Collected material
== Segment start ==

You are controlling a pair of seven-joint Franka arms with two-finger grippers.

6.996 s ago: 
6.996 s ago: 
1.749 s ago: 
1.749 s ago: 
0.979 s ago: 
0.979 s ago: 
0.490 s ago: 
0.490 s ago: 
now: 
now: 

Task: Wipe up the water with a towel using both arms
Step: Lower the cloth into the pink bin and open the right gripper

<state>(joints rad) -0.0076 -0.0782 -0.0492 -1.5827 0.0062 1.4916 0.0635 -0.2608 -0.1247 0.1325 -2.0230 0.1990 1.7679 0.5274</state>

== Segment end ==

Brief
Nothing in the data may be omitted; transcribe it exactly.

Solution
You are controlling a pair of seven-joint Franka arms with two-finger grippers.

6.996 s ago: 
6.996 s ago: 
1.749 s ago: 
1.749 s ago: 
0.979 s ago: 
0.979 s ago: 
0.490 s ago: 
0.490 s ago: 
now: 
now: 

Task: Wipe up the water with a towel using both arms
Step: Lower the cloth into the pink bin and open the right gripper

<state>(joints rad) -0.0076 -0.0782 -0.0492 -1.5827 0.0062 1.4916 0.0635 -0.2608 -0.1247 0.1325 -2.0230 0.1990 1.7679 0.5274</state>

The full answer has been given.